Historians have discovered a considerable number of revolutions and crises in the 16th and 17th centuries, including a General Crisis as well as more geographically confined episodes such as the Tudor Revolution in Government, or the Crisis of the Aristocracy (which preceded the English Revolution). Occasionally it turns out that the discoverer has been a little too enthusiastic, and that on re-examination things look rather less revolutionary (or critical) than they did at first glance. The idea of an Early Modern military revolution was introduced by Michael Roberts in 1955. Professor Parker accepts and develops the notion. Perhaps the single most important aspect of the revolution was the victory of the gun.

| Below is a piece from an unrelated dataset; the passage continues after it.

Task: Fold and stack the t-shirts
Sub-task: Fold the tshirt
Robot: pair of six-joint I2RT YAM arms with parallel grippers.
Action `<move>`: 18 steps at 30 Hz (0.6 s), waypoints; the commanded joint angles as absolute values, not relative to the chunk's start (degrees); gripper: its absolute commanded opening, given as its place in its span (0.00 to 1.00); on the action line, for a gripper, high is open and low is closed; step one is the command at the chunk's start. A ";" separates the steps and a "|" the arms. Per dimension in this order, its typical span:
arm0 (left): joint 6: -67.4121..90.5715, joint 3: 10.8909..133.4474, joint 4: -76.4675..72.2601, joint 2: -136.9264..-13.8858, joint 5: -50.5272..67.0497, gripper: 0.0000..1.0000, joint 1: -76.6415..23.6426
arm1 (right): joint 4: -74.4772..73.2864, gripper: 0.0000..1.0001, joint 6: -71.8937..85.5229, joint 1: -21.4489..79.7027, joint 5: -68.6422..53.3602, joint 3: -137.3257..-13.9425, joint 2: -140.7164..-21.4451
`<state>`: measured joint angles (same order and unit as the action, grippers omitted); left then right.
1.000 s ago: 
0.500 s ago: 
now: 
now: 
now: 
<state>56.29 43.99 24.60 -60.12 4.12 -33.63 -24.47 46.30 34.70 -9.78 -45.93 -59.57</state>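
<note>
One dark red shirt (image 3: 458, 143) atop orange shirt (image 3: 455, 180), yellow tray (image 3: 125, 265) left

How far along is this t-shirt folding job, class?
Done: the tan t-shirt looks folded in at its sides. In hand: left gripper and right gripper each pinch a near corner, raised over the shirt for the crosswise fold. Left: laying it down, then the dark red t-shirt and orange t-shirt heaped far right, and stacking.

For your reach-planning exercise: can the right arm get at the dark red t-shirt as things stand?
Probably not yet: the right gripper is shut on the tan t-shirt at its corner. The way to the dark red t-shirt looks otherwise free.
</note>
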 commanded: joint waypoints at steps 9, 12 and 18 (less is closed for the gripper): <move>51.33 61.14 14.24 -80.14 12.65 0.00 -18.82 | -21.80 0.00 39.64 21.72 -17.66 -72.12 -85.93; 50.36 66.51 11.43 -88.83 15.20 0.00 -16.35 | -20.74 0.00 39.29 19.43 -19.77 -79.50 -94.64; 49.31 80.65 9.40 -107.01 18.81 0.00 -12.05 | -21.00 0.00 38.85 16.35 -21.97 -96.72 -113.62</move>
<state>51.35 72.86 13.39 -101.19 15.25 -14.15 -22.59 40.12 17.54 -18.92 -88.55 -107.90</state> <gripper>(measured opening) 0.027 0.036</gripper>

In Venice the gun replaced the crossbow in 1490, and elsewhere guns came into fashion in the early 16th century. The introduction of the musket in the 1550s accelerated the process: in the following decade the musket replaced the longbow in England. But muskets were not the only important type of gun. The manufacture of powerful siege guns in the 15th century led to innovations in the construction of fortifications, and in particular to the development of a new defensive system which included angled bastions. The new system (known as the trace italienne) greatly increased the length and expense of sieges. In other ways, too, the expense of warfare rose, for armies grew in size up to tenfold between 1500 and 1700. As wars became dearer and involved a higher proportion of the population, so their effects on society became increasingly significant. Indeed, it is arguable that the demands of warfare helped to bring about political change in many European states, leading to centralisation and bureaucratisation, and encouraging the growth of absolutism.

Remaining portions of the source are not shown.